Ragini Lal is a dedicated, compassionate, solution-driven mental health advocate and humanitarian for underserved populations. She is currently the Community Engagement Manager at NAMI California, with experience in qualitative and quantitative research, cultural competency and responsiveness trainings, family and peer support trainings, report writing, and executing mental health equity and advocacy through large events. She received a Bachelor’s in Psychology at California State University, Sacramento, and is currently pursuing a Master’s in Mental Health Clinical Counseling – Marriage, Family, and Children program to obtain a License in Professional Clinical Counseling (LPC- CA).
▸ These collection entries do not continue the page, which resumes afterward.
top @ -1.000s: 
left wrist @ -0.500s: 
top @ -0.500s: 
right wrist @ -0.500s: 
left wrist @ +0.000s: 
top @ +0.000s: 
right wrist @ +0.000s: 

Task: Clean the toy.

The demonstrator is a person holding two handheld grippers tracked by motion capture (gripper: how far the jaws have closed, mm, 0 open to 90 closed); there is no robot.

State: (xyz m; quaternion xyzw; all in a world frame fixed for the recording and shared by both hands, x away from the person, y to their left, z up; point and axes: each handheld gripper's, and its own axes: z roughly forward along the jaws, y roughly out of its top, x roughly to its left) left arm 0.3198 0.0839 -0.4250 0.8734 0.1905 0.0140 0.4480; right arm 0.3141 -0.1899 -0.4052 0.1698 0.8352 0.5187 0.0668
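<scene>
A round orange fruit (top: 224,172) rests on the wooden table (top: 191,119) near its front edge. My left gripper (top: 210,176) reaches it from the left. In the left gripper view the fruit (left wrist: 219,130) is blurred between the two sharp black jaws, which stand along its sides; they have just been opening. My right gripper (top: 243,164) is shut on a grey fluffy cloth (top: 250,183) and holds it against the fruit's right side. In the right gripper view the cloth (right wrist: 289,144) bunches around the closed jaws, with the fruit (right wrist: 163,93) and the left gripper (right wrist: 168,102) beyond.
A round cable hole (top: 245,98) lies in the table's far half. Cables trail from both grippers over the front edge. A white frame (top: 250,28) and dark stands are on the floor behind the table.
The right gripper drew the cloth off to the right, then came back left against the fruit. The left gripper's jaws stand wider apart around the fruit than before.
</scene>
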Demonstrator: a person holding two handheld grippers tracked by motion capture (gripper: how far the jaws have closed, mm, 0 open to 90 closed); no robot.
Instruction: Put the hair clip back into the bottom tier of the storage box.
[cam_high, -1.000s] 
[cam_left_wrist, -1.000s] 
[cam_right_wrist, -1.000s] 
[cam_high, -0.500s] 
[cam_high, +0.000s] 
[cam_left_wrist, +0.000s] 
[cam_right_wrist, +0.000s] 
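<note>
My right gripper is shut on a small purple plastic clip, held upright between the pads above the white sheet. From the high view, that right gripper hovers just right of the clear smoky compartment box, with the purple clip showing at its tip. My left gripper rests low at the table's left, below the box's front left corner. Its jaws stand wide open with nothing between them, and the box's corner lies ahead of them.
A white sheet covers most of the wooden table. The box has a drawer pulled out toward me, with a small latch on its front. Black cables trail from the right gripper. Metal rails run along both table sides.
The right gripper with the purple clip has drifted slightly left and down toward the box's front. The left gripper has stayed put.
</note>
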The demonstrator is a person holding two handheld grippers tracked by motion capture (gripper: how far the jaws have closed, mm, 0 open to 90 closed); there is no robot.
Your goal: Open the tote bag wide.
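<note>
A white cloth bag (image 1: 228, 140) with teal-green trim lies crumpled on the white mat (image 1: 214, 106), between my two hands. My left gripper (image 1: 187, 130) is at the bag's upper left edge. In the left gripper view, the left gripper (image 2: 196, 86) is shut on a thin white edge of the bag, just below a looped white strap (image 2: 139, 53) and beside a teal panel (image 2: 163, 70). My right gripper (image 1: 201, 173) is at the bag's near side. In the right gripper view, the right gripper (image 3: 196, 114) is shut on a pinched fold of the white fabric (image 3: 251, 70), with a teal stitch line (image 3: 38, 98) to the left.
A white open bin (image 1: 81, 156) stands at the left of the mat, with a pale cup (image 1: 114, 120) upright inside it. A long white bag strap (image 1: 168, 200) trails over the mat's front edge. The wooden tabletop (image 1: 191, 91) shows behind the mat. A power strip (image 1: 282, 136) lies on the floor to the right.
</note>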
Ragini is certified in Mental Health First Aid for Youth and Adults, Psychological First Aid, Cultural and Linguistic Competence Certification, and Peer & Family Support Specialist. Formerly a Behavior Health Therapist at Genesis Behavior Center and Peer Counselor at California State University, Sacramento, Ragini has direct clinical experience with diverse communities, families, and children with various mental health conditions. Ragini was also a Crisis Peer Counselor at California Coalition for Youth, specifically working with peer youth and family members in need of immediate crisis counseling. Her long-term goal is to earn a PhD in Clinical Psychology, specializing in holistic healing to provide whole health care for diverse populations world-wide. Her work’s devotion is to empower others to believe in their personal strengths in an all-inclusive clinical healing journey—moreover, to increase systemic changes for more sustainable access to care through education and social advocacy.


Heliana Headshot

Heliana Ramirez, PhD, LISW (she/her) is the CARE TA Center Project Director and a licensed social worker with a personal and professional commitment to suicide prevention and intersectional anti-racist behavioral healthcare. Dr. Ramirez has provided clinical suicide prevention and postvention to women who are incarcerated, LGBTQ+ populations, Veterans, college students, people who use injection drugs, people assigned the diagnoses of serious mental illness, people experiencing homelessness, and diverse youth (e.g., Indigenous, Black, Latinx, and Samoan youth). This work includes individual, group, and community level interventions such as psychotherapy and case management, leading focus groups and facilitating clinical group-level interventions, teaching a peer support class to college students, organizing a regional Suicide Prevention Conference for interdisciplinary staff, writing suicide prevention and postvention policies and practices, and publishing peer-reviewed journal articles. Her diversity, equity, and inclusion work at Veterans Affairs includes LGBT Veteran patient care and employee relations for the Hispanic Special Emphasis Program and LGBT Staff and Allies Special Emphasis Program, which combined, garnered awards from the VA Secretary in Washington D.C. and the national VA Office of Diversity and Inclusion. This work included co-authoring the Veterans Affairs Transition at Work Policy for transgender and gender diverse employees, developing local and national LGBT Veteran Care Programs, and producing the film The Camouflage Closet about trauma and recovery among LGBT Veterans. Most recently, as Associate Project Director for the Pacific Southwest Mental Health Technology Transfer Center, she designed and led “Discussions that Matter in 2020” a multiethnic, multicultural, and multidisciplinary seminar discussion series where mental health staff discussed 2020’s challenges (e.g., systemic racism, COVID-19 pandemic, radical self-care) on their work and lives. Dr. Ramirez’s work also includes training behavioral health providers in Socially Distanced and Culturally Responsive Suicide Prevention and authoring the resource Clinical Considerations for Telehealth Practice, which includes suicide prevention over telehealth. As a Queer Chicana, Heliana’s suicide prevention work is informed by her academic training, professional career, and lived experience in communities disproportionately impacted by suicide.